L'AVC est une maladie grave qui tue 5 millions de personnes chaque année. Parmi les 15 millions de patients atteints par an, 1 survivant sur 5 récidive dans les cinq ans et beaucoup gardent d'importantes séquelles. Les études ont, pour la plupart, jusqu'ici, concerné la prévention primaire de ces AVC, tant ischémiques qu'hémorragiques. Il existe peu de données sur la prévention secondaire. L'étude PROGRESS (1), dont les premières conclusions ont été rapportées par le Pr John Chalmers (Institut international pour la santé, université de Sidney, Australie), lors du premier congrès de l'European Union Geriatric Medecine Society (Paris, septembre 2001), entend combler ce manque. Elle est fondée sur l'observation, corroborée par plusieurs études, d'une forte relation entre le niveau de la pression artérielle et le risque d'AVC (une baisse de 10 points de la systolique réduisant de 28 % le risque). L'objectif était donc de déterminer l'efficacité d'un maintien d'un niveau bas de la pression artérielle sur le risque d'AVC chez des patients ayant déjà eu un AVC ou un épisode d'ischémie transitoire. De même ont été étudiés les effets du traitement sur l'ensemble des événements cardio-vasculaires, sur la démence et les séquelles invalidantes.
Après une première phase de recrutement, l'essai contrôlé en double aveugle contre placebo a débuté en novembre 1997. Ont été inclus 6 105 patients dans 172 centres (dont 24 en France), repartis dans 10 pays couvrant 7 zones géographiques (Australie, Nouvelle-Zélande, Chine, France, Belgique, Italie, Japon, Suède, Angleterre, Irlande). Deux groupes ont été formés après randomisation : 3 051 ont reçu un traitement (perindopril + indapamide ou perindopril sans diurétique si non indiqué ou contre-indiqué), 3 054 ont eu un placebo. La population des deux groupes était homogène : une moyenne d'âge de 64 ans, avec 30 % de femmes ; une pression artérielle moyenne de 147/86 mmHg (l'essai incluait à la fois des normotendus et des hypertendus), 84 % des patients avaient un diagnostic d'AVC (hémorragique ou ischémique). L'adhésion au traitement, au cours du suivi sur quatre ans, a été très bonne (chez les normotendus comme chez les hypertendus, dans le groupe placebo comme dans le groupe traité).

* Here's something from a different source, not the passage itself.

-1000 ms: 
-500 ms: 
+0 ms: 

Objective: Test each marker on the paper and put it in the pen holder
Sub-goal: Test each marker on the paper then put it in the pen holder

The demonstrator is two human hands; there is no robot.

Des résultats encourageants
Le traitement s'est révélé significativement efficace avec une réduction des AVC de 28 % chez les patients traités. L'analyse des sous-groupes est, sur ce point, intéressante. Le bénéfice pour les patients qui ont reçu l'association perindopril/indapamide s'élève nettement à 43 %. La réduction touche surtout le risque d'AVC hémorragique, avec 52 % de moins contre 25 % pour les ischémiques, soit deux fois plus. Ainsi, chez les Chinois, qui ont un fort pourcentage d'AVC hémorragique, le bénéfice de la bithérapie passe de 43 à 63 %. « L'un des enjeux de l'étude, signale le Pr John Chalmers, était de voir dans quelle mesure l'on pouvait extrapoler les résultats obtenus à l'Ouest dans d'autres contrées comme l'Asie ou même l'Afrique (non représentée dans cette étude). » Un autre enjeu de l'étude concernait la crainte d'un effet délétère d'un abaissement trop grand de la pression artérielle : le bénéfice reste similaire entre normotendus et hypertendus quel que soit l'âge, comme semble le confirmer l'analyse de 3 sous-groupes de classe d'âge différents. Enfin, des résultats comparables en termes de bénéfice ont été obtenus pour les événements coronariens majeurs qui diminuent de 26 % la démence et les séquelles invalidantes (25 % de réduction).
« Eviter de 500 000 à 1 million d'AVC par an », c'est le vu formulé par le Pr Chalmers qui espère que cette étude aboutira à de nouvelles directives (guidelines) étendant l'indication de ce traitement, dont l'étude PROGRESS a démontré l'efficacité et la bonne tolérance, quels que soient l'âge, le sexe ou la zone géographique. Il compte surtout sur le rôle de relais des médecins, gériatres, internistes, cardiologues et généralistes pour initier cette nouvelle approche de la prévention des récidives d'AVC.
Communication du Pr John Chalmers (Institute for International Health, University of Sidney, Australie).
(1) Conduite par l'Institute for International Health, soutenue par le Laboratoire Servier, le Conseil néo-zélandais (HCR- New-Zealand) et la Sécurité sociale australienne (NH8 MRC Australia).